Transitional Use of the Word Trinity in Adventism

Posted Mar 09, 2010 by Adrian Ebens in Adventist History Hits: 2,884

The claim is often made that Adventists openly referred to the Triune Trinity before the Death of Ellen White and since she said nothing against it that this provides further proof of her shift towards the doctrine. While there were some self confessed Athanasians like H.C Lacey and Leroy Froom, others simply used the term to refer to the original teaching. It was essentially a rebranding of the doctrine. The following article by Robert Hare in 1909 provides a clear example of this transition period. He clearly defines what he means by the Trinity and rejects the one in three and three in one formula as a satanic mystification - strong words! But his article provides evidence of this rebranding before the full transition well after the death of Ellen White. The 1931 Fundamental Statement is another exampe of a rebranding process.

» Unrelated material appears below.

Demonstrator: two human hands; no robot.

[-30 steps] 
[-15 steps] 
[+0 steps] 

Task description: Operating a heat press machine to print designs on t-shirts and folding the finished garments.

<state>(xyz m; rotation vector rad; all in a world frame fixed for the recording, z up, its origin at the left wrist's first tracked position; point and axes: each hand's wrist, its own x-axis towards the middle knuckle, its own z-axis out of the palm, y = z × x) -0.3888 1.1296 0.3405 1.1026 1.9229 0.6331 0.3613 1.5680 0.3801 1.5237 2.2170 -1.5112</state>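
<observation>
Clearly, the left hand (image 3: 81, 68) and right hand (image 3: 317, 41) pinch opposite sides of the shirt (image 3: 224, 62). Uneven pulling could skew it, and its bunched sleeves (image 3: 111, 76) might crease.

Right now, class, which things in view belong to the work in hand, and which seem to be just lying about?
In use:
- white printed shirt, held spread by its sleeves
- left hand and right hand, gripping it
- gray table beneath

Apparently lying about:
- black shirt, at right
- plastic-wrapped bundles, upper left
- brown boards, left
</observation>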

The Trinity – Robert Hare July 19 1909 Australasian Union Record

IN the fourth and fifth centuries many absurd views were set forth respecting the Trinity—views that stood at variance with reason, logic, and Scripture. As these views were formulated into creeds, humanity had to shut its eyes and receive them as the dictates of God, though they were verily human and some of them even satanic. Mystery was heaped upon mystery, and the mind of man at last gave up the effort to reason out the dogmas of what claimed to be religion.

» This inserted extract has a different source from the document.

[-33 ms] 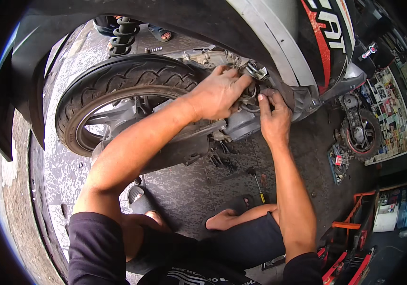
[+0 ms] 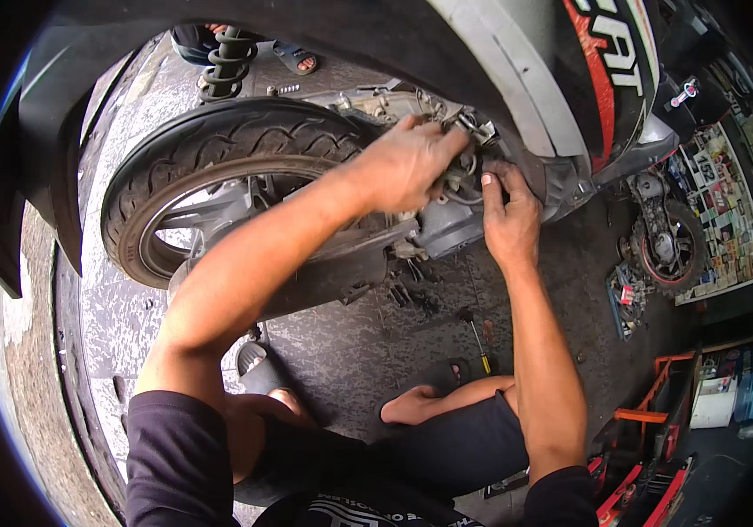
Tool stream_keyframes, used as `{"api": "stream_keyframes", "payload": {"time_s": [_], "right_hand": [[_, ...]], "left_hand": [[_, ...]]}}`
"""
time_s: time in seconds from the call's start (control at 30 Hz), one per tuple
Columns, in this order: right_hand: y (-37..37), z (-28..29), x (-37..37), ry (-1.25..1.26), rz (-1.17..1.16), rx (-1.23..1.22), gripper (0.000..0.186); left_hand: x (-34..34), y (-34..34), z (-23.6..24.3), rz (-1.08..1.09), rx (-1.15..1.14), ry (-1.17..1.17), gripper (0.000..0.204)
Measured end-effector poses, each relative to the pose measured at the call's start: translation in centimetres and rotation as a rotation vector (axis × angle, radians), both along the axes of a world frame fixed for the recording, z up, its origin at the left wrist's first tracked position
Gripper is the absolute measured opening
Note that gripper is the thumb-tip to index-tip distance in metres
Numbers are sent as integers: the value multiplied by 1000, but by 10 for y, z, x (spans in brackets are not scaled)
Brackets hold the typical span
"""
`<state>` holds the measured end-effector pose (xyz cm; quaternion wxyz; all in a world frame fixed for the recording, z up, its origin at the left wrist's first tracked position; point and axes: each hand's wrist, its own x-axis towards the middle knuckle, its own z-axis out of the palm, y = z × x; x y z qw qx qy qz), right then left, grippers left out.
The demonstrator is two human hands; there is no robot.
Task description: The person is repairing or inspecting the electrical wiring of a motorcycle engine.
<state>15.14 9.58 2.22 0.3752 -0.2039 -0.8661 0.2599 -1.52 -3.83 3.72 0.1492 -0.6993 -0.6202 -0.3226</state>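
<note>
A patchy dark floor spreads around the treaded wheel. Right of the wheel, metal parts sit between the curled left hand, nearer the wheel, and the bent-fingered right hand, farther from it; whether either grips anything, I cannot tell.

Uneven exposure; strong fisheye distortion.
Floor left of the wheel is bright, pale patches near washed out; right of the wheel, dim. Parts between the hands lie shadowed, detail indistinct. Straight edges bow; the border goes black, blue fringing left of the wheel.
</note>
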Motion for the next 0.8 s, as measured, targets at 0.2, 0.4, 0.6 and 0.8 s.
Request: {"api": "stream_keyframes", "payload": {"time_s": [0.2,0.4,0.6,0.8], "right_hand": [[1,2,6,-10,-13,261,36],[-11,-1,5,68,-18,214,29],[-7,-1,11,-2,17,273,22],[-9,3,11,-36,57,211,25]], "left_hand": [[-24,16,23,-89,-125,-255,62],[-29,15,18,-184,-404,-511,51],[-3,2,13,-37,-349,-400,59],[13,-3,-13,52,-64,-143,73]]}}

Satan was behind this work of mystification, just as he has been behind every other false idea of God. Where Satan cannot lead into absolute unbelief, he will endeavour to mystify so that the belief remaining may prove ineffectual. From the confusing idea of "one God in three Gods," and "three Gods in one God "—the unexplainable dictum of theology—the enemy gladly leads to what appears to be a more rational, though no less erroneous idea —that there is no trinity, and that Christ is merely a created being.

But God's great plan is clear and logical. There is a trinity, and in it there are three personalities. We have the Father described in Dan. 7:9,10, a personality surely—the "Ancient of Days" enthroned. In Rev. 1:13-18, we have the Son described. He is also a personality. The appearance and form of the Holy Spirit is not described. He is the agency whereby God revealed His Word to man, and of Him Christ declares, "He shall not speak of Himself." John 16:13. Hence the man who speaks much of himself has not a very close acquaintance with the Holy Spirit. The Holy Spirit is spoken of through the Scriptures as a personality.

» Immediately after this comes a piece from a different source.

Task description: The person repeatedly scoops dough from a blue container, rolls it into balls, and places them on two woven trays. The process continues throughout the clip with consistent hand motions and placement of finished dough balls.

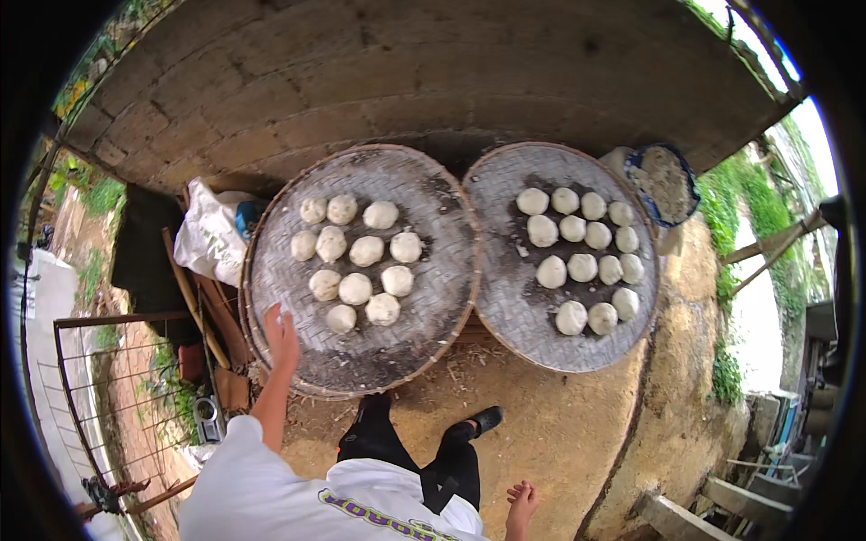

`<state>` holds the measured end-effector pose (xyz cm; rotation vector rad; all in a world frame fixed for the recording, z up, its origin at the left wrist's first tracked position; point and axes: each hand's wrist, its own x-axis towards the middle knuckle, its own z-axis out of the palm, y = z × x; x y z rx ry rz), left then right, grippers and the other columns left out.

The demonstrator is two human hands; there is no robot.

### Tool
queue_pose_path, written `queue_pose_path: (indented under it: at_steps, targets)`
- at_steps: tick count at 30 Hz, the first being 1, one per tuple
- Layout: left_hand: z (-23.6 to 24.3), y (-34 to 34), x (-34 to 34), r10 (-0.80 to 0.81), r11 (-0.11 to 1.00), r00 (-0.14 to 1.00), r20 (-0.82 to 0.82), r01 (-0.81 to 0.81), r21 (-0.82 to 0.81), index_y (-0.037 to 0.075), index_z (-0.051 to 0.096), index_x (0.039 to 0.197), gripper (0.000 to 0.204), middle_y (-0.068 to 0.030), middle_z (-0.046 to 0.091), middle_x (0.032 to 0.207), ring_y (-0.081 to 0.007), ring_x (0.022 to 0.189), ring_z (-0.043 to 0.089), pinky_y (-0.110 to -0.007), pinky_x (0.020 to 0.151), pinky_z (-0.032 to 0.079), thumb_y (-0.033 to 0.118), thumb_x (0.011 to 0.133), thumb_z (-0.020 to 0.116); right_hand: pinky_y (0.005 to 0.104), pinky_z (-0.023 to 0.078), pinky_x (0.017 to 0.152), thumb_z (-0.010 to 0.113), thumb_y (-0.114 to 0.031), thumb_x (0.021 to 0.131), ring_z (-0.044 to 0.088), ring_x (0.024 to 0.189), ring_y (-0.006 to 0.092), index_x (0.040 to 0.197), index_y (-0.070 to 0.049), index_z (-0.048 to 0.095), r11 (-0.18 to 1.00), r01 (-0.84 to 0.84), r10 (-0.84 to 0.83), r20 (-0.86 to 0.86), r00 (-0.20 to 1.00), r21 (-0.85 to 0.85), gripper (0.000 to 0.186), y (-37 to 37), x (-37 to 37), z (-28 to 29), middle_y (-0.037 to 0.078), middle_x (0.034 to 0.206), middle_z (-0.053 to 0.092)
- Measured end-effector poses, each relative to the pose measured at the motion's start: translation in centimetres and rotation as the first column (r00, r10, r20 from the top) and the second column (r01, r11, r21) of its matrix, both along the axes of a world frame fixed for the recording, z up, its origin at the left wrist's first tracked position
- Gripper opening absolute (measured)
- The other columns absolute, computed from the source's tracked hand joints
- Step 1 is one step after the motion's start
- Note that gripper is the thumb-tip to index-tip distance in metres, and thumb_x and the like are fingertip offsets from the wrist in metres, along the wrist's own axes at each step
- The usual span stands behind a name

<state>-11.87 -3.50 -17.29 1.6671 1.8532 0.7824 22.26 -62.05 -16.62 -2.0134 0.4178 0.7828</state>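
Two round woven bamboo trays stand side by side, with several off-white dough-like balls on each. On the left tray (424, 334), my left hand (282, 338) is at the near-left rim, fingers stretched out and nothing in them; whether it presses on the rim I cannot tell. A pale ball (341, 318) lies nearest to this hand. The right tray (505, 334) holds balls in loose rows, such as this one (571, 317). My right hand (521, 499) hangs low by my side, empty, its fingers loosely bent and slightly apart.
Behind the trays rises a block wall (361, 81). A white sack (212, 230) sits left of the trays; a blue-rimmed sack of pale crumbly stuff (663, 185) stands at the far right. A wire-grid frame (117, 397) is at the left, concrete beams (681, 518) at the lower right.
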Motion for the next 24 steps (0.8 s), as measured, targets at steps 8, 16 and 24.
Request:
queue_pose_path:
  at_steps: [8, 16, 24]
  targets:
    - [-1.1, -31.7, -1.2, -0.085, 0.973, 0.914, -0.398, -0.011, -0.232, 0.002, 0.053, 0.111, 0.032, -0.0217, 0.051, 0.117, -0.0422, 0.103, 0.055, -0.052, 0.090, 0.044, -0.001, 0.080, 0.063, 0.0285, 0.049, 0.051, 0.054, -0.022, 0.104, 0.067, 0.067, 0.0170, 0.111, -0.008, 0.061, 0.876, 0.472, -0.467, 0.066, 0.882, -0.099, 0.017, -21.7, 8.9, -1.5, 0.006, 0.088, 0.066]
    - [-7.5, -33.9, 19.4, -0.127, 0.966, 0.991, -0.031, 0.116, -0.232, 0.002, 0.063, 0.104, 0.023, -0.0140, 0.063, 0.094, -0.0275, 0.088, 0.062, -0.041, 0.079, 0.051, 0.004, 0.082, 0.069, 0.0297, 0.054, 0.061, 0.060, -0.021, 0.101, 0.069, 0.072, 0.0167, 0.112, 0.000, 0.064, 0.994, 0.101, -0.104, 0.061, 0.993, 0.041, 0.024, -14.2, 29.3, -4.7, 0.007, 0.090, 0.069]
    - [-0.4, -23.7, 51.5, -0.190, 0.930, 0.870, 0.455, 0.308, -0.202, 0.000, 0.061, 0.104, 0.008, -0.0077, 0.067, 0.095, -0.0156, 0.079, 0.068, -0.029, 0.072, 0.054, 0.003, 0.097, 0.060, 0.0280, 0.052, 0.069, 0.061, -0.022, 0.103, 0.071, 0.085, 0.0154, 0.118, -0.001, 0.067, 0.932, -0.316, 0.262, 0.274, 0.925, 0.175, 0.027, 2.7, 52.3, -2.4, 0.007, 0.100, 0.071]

These divine persons are closely associated in the work of God. Christ speaks of Himself and the Father as "one." But this union is not one in which individuality is lost. Christ would have His people one even as He and the Father are one. But we know that the union of God's people is to be one of mind not of personality (John 17:21-23). This is set forth in the admonition to "be of one mind." 1 Peter 3:8.

With these scriptures agree the words of the Spirit in these latter days :—

"There are three living persons in the heavenly trio. In the name of these three powers— the Father, the Son, and the Holy Ghost—those who receive Christ by living faith are to be baptized, and these powers will cooperate with the obedient subjects of heaven in their efforts to live the new life in Christ."—Mrs. E. G. White, in Bible Training School, February, 1906.

This is indeed a divine trio, but the Christ of that Trinity was not a created being such as His angels—He was the "only begotten" of the Father, and He came to earth as the one with the Father from the "days of eternity." Micah 5 :2 (margin). His goings forth were of old, and He came full of "grace and truth" to reveal God to man. John 1:14, 17.

While on earth He ceased not to be divine, for we read of the "divine human suppliant." — Desire of Ages, page 693. "From the days of eternity the Lord Jesus Christ was one with the Father." — Desire of Ages, page 17.
"In the eyes of the world He possessed no beauty that they should desire Him; yet He was the incarnate God, the light of heaven and earth." — Desire of Ages, page 21 . "Christ had not ceased to be God when He became man. Though He had humbled Himself to humanity, the Godhead was still His own." — Desire of Ages, page 663.